Per un governo guidato da una premier con l’ansia del rinnovamento la scelta del cda di Cdp per il triennio 2024-2027 confermerà l’assenza di alternative nel centrodestra attuale a trazione conservatrice per coprire ruoli manageriali di altissimo rango in posti strategici. Meloni, in sostanza, sarà chiamata a affidarsi a una rodata vecchia guardia. Confermando quanto già emerso nella campagna di nomine del 2023.

Cdp, verso il rinnovo di Scannapieco e Gorno Tempini

Il rinnovo del cda di Cdp, ad esempio, vedrà Meloni in continuità con Mario Draghi nel confermare alla guida di Via Goito l’amministratore delegato Dario Scannapieco, scelto nel 2021 dall’esecutivo di unità nazionale a cui Fratelli d’Italia era all’opposizione ma gradito alla premier, e soprattutto Palazzo Chigi e il Mef chiamati a vidimare la scelta per la presidenza che, di prassi, spetta alle casse. E le fondazioni hanno già dato il benestare alla permanenza alla presidenza del banchiere bresciano Giovanni Gorno Tempini.

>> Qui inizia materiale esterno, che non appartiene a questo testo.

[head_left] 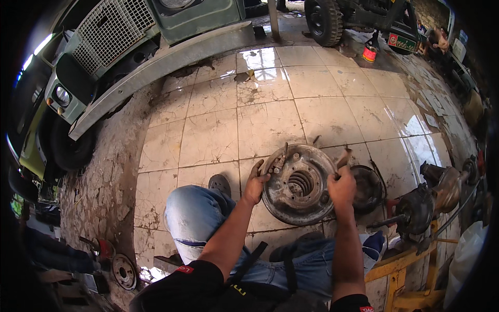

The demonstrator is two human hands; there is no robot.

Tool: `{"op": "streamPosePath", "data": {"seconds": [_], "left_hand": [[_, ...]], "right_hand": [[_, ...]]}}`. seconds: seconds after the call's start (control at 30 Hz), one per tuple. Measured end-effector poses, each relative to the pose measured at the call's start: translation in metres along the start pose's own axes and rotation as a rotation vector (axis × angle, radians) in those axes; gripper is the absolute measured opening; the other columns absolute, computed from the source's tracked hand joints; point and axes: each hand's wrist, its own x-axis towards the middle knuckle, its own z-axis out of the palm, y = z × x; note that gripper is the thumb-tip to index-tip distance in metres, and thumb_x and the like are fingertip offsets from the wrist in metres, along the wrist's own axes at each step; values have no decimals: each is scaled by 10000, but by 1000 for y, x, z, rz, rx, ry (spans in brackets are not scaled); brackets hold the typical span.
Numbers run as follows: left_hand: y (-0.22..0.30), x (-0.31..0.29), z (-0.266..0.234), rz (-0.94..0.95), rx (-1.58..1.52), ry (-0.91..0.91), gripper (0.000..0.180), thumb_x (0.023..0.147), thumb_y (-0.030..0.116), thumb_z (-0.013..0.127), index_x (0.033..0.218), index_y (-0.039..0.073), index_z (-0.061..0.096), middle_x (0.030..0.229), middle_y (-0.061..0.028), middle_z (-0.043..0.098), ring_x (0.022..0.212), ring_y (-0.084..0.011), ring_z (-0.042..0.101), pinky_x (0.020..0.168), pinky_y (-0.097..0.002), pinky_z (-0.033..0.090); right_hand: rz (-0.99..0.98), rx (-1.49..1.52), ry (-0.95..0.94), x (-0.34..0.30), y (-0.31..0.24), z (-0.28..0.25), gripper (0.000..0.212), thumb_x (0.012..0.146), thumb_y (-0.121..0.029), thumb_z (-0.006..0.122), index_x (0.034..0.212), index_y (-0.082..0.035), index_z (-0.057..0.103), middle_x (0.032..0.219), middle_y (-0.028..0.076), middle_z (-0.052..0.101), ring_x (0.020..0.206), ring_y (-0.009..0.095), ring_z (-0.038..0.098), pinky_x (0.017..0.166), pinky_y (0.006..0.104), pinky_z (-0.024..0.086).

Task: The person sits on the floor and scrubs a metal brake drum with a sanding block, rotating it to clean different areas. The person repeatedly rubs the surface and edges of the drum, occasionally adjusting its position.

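A dirty, round metal brake backing plate (278,200) stands in front of my knees. It has a ring of bolt holes, and a coil spring (300,183) shows through its central opening. My left hand (254,183) is closed on the plate's left rim, near some small fittings. In my right hand (341,186), at the right rim, is a short tool with a flat brownish end (344,156) pointing up. The fist hides its handle, so its exact kind is unclear. Whether the right hand also touches the rim, I cannot tell.
A dark round part (366,190) lies just right of the plate. Farther right, an axle assembly (416,210) sits by a yellow metal stand (397,278). A green vehicle's bumper (171,60) spans the far left. A red can (369,53) stands far right on the floor.
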Motion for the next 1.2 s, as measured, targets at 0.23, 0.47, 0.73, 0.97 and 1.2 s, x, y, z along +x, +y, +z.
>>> {"op": "streamPosePath", "data": {"seconds": [0.23,0.47,0.73,0.97,1.2], "left_hand": [[4,14,8,11,83,-8,667,814,-6,505,1458,55,342,1332,-161,512,1193,-249,500,1031,-301,367],[22,25,27,21,304,-23,530,863,106,457,1376,-24,442,1271,-135,561,1135,-220,521,975,-301,402],[34,35,38,-264,654,172,742,944,562,473,1301,-86,517,1259,-207,576,1138,-251,547,972,-345,428],[43,27,33,-321,610,83,902,893,679,467,1363,-90,436,1341,-240,513,1170,-278,539,971,-380,451],[27,48,21,-290,627,57,920,882,720,428,1340,-75,480,1324,-227,535,1181,-276,533,991,-367,418]], "right_hand": [[-335,-220,-225,-25,-1,46,338,762,-173,633,1074,-42,631,1068,180,599,1059,366,549,905,511,425],[-424,-150,-179,-26,28,74,580,852,-275,574,1367,-36,458,1403,199,457,1314,375,401,1017,483,369],[-329,-218,-344,-5,18,67,559,912,-324,536,1392,-52,449,1429,144,460,1281,321,441,1037,483,342],[-499,-130,-293,-7,18,87,534,909,-257,574,1378,-35,445,1416,168,456,1296,333,432,1060,521,321],[-462,-137,-336,1,14,88,597,908,-286,587,1395,-1,392,1409,230,430,1308,395,402,1070,510,312]]}}
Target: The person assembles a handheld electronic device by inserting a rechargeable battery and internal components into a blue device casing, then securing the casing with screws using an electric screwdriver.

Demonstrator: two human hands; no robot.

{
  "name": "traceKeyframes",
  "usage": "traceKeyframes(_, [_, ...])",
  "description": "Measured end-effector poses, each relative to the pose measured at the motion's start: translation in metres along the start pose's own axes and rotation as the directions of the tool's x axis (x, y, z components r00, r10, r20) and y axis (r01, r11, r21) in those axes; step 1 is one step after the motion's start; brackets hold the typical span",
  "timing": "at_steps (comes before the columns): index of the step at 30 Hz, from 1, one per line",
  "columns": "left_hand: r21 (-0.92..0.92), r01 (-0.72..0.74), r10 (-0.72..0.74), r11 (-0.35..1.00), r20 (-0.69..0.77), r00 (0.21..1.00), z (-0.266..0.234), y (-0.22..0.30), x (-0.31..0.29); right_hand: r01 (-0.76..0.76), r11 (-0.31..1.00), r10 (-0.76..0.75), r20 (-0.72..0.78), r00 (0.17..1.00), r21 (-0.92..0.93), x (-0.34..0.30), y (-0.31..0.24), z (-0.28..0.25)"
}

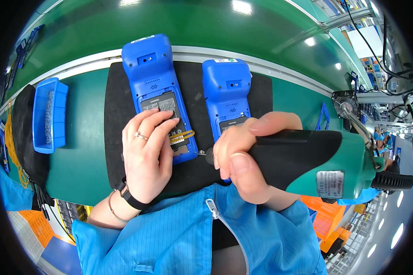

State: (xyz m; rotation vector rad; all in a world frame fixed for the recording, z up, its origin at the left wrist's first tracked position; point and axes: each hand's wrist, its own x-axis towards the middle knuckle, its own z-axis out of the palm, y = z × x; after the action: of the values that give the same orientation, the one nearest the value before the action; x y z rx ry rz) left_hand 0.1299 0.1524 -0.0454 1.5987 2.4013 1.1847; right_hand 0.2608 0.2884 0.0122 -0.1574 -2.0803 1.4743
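A blue handheld terminal (147, 59) lies face down on the black mat, its open bay showing a dark battery (158, 101). My left hand (147, 142) rests over it, fingers spread and slightly bent, tips on the battery. A yellow loop (183, 135) crosses the battery beside those fingers. My right hand (248, 156) is wrapped around the black grip of a green electric screwdriver (303, 156). Its bit points left at the terminal's lower right corner; whether it touches a screw I cannot tell. A second blue terminal (226, 82) lies alongside, partly hidden by my right hand.
Under the terminals is a black mat (117, 105) on a green bench. A blue bin (50, 114) of small metal parts stands left, beside a dark mesh item (25, 133). A fan (345, 104) sits at the right, and the screwdriver's coiled cable (394, 180) runs off right.
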Motion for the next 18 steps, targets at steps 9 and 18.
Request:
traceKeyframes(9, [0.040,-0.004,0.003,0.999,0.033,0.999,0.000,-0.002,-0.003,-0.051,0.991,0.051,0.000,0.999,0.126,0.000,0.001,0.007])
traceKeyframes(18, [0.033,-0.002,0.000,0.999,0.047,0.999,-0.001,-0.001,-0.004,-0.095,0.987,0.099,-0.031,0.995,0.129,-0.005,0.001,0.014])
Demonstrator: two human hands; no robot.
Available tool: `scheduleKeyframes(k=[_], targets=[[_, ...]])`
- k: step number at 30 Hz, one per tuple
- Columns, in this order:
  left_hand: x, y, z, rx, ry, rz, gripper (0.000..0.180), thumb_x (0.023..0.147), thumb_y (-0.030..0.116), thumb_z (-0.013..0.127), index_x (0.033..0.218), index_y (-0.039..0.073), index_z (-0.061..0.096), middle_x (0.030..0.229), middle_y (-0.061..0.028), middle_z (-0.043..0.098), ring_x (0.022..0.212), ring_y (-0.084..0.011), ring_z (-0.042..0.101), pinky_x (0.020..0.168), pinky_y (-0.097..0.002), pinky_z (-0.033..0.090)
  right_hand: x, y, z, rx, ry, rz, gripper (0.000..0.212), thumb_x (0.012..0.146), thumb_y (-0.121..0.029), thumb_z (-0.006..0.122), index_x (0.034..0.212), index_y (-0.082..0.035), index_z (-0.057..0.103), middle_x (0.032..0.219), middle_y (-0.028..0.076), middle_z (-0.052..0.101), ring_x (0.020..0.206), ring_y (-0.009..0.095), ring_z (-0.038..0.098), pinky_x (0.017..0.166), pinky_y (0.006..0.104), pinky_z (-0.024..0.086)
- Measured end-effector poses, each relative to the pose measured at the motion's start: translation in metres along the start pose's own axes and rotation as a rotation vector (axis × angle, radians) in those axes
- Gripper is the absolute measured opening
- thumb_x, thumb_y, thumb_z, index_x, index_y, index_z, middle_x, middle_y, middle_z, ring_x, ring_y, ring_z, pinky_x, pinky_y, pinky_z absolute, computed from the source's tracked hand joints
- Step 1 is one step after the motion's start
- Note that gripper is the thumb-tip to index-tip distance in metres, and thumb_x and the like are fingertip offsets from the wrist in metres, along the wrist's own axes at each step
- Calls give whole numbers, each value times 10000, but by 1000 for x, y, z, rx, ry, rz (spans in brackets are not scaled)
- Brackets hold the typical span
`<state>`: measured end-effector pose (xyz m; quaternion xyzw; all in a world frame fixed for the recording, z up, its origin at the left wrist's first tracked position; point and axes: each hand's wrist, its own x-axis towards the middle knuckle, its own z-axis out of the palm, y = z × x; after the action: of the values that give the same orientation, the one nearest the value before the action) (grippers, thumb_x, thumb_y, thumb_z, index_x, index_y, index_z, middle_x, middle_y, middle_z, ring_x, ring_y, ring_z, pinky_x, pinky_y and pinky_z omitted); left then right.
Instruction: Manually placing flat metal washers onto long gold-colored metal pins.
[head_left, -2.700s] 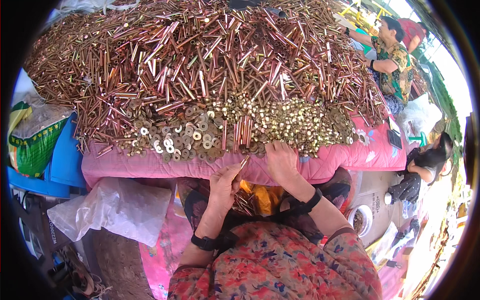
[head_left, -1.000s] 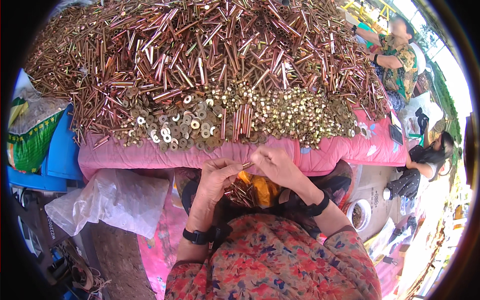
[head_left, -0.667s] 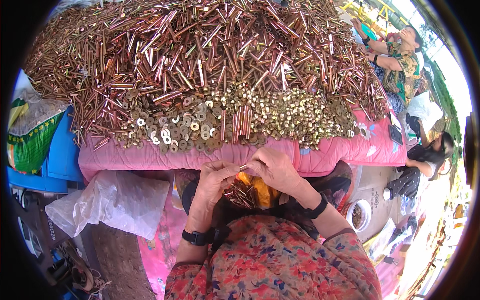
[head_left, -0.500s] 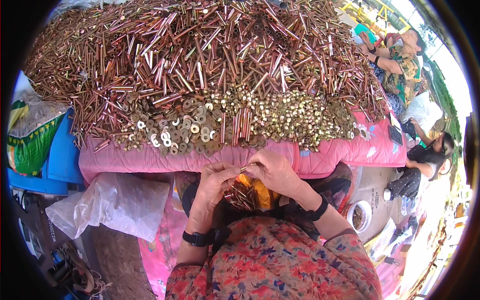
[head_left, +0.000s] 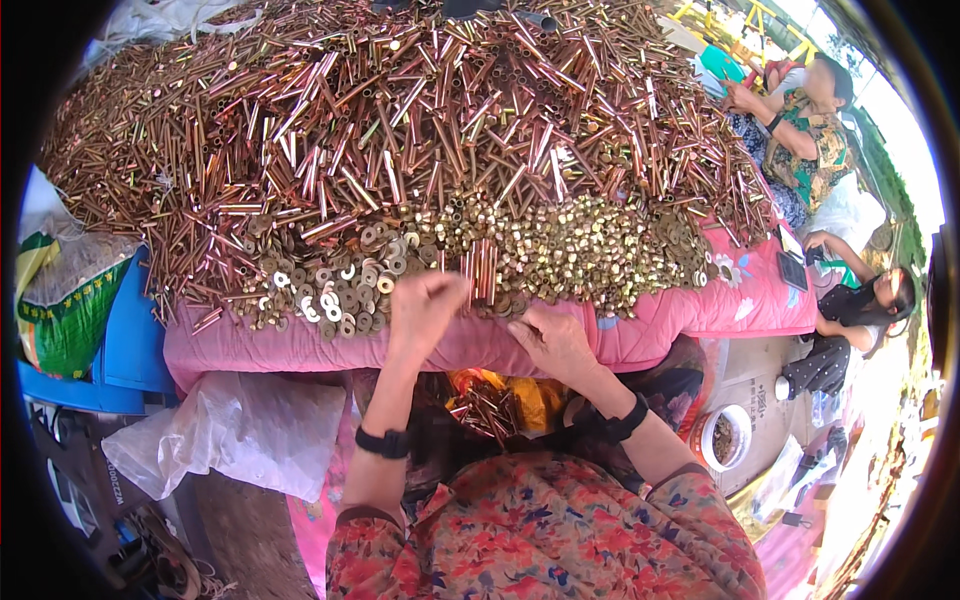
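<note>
My left hand (head_left: 425, 312) is raised over the near side of the heap, beside flat metal washers (head_left: 330, 300) and a small row of coppery metal tubes (head_left: 481, 272). Its fingers are bent and smeared by motion, so what they hold cannot be made out. My right hand (head_left: 558, 345) hovers by the front edge of the pink quilt (head_left: 280, 345), fingers curled together, their tips at the near rim of the brassy nuts (head_left: 580, 250). Anything inside that grip is hidden. Below both hands, an orange-yellow bag (head_left: 535, 398) in my lap has several coppery tubes (head_left: 483, 408) in it.
A large heap of metal tubes (head_left: 400, 120) covers most of the table. At left are a green sack (head_left: 75, 300), a blue plastic container (head_left: 130, 340) and a clear plastic bag (head_left: 230, 425). On the right are a white bucket (head_left: 725, 437) and two people, one seated (head_left: 805, 130), one lower (head_left: 860, 300).
My hands, earlier together over my lap around a small metal piece, have separated. The left has moved forward to the heap; the right has shifted slightly right and nearer the quilt's edge.
</note>
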<state>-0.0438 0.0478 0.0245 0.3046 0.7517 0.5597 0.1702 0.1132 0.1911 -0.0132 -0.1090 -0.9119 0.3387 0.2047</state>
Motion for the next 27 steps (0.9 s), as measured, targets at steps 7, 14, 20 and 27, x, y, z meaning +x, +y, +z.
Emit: scheduleKeyframes(k=[7,14,20,27], targets=[[109,2,17,480,496,90,181,784,165,630,855,7,680,718,-211,620,649,-336,627,614,-356,482,-3,9,17,-111,156,-67,151,797,-250,650,892,-137,617,665,91,576,595,299,582,517,400,458],[123,7,36,797,485,25,181,793,172,631,749,-4,633,742,-205,637,728,-374,638,660,-443,522,-4,11,16,-107,187,-25,150,791,-245,660,858,-121,609,663,94,574,585,290,579,495,383,450],[127,7,38,853,512,73,189,781,184,655,724,6,631,721,-186,641,682,-360,645,640,-440,526,-3,7,18,-68,257,-39,185,779,-223,687,750,-75,579,632,110,561,570,296,572,478,384,426],[121,3,29,326,631,82,241,711,208,650,752,-29,670,646,-168,643,602,-282,635,617,-371,501,-5,12,17,53,226,5,152,783,-203,670,789,-79,583,653,98,565,588,292,579,496,386,444]])
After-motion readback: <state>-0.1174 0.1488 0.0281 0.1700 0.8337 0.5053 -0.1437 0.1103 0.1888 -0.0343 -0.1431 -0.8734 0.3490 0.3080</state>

Gorno Tempini sulla scia di Bazoli e Guzzetti

Dire Gorno Tempini vuol dire parlare di una filiera di potere finanziario e amministrativo che perdura con gli anni e di cui il centrodestra di governo deve prendere le misure. Gorno Tempini è vicino ai dioscuri che hanno fatto la storia della finanza italiana traghettando, grazie alle manovre tra banche e fondazioni, alla nascita di Intesa San Paolo.

Da un lato, il bresciano Giovanni Bazoli (a sinistra nella foto), 92 anni, in passato presidente del Banco Ambrosiano e presidente emerito di Intesa Sanpaolo e del cui “salotto” buono, la Mittel, Gorno Tempini è stato a capo. Dall’altro, Giuseppe Guzzetti (a destra nella foto), 90 anni, figura dominante a Milano che dopo esser stato in quota Democrazia Cristiana presidente di Regione Lombardia dal 1979 al 1987 è stato il volto della finanza “bianca” che traghettava le banche cattoliche nell’epoca della finanza d’affari.

Guzzetti per anni da presidente ha tenuto le redini al contempo in Fondazione Cariplo (1997-2019) e nell’Acri (2000-2019). Lui e Bazoli hanno per lungo tempo esercitato un’influenza significativa all’interno dell’associazione che raggruppa i principali azionisti di Intesa Sanpaolo: la Fondazione Cariplo e la Compagnia di San Paolo, a cui nel trittico delle grandi fondazioni italiana si aggiunge la Fondazione Cassa di Risparmio di Torino (Crt). Quest’ultima, dalla cui presidenza si è di recente dimesso l’ex vicepresidente di Unicredit e presidente di Prelios Fabrizio Palenzona, detiene partecipazioni rilevanti in Generali (1,61%), Unicredit (1,9%) e Bpm (1,8%).

La House of Cassa italiana sull’asse Milano-Torino

Sull’asse Cariplo-San Paolo in particolare viaggia una fetta consistente del potere economico-finanziario italiano di cui lo Stato e i suoi vertici tengono conto. Dopo l’era Guzzetti, in Acri si è aperta la strada a un passaggio alla guida a Francesco Profumo, fino a pochi mesi fa alla guida della Compagnia di San Paolo in un asse Milano-Torino che è solido quanto il bilancio dell’istituto di Ca’ dei Sass’, primo gruppo bancario italiano.

Tra 2023 e 2024 l’alternanza. In Cariplo è diventato presidente Giovanni Azzone, ex rettore del Politecnico di Milano, che a inizio 2024 ha assunto anche la guida dell’Acri. Grandi cerimonieri Guzzetti e Bazoli: il centrodestra, che sfidava Azzone sostenendo politicamente il suo successore a Piazza Leonardo, Ferruccio Resta, è rimasto a bocca asciutta di fronte alla continuità delle longeve istituzioni finanziarie e bancarie.

Col sostegno dell’uscente Profumo, Azzone è stato poi elevato all’Acri, sbarrando la strada all’arrembante Palenzona. Il fiume carsico è arrivato fino al rinnovo dei vertici di Cdp. Dove il pivot finanziario che guida l’Acri ha scelto per la conferma di Gorno Tempini. E Meloni dovrà vidimare la continuità in Via Goito con chi c’era prima di lei: con Draghi, in campo politico istituzionale; con le casse, in campo economico-finanziario. Avere i voti non vuol dire avere potere: per costruire quest’ultimo, serve fare sistema. Questa tornata di nomine sarà sicuramente di lezione per la coalizione di governo.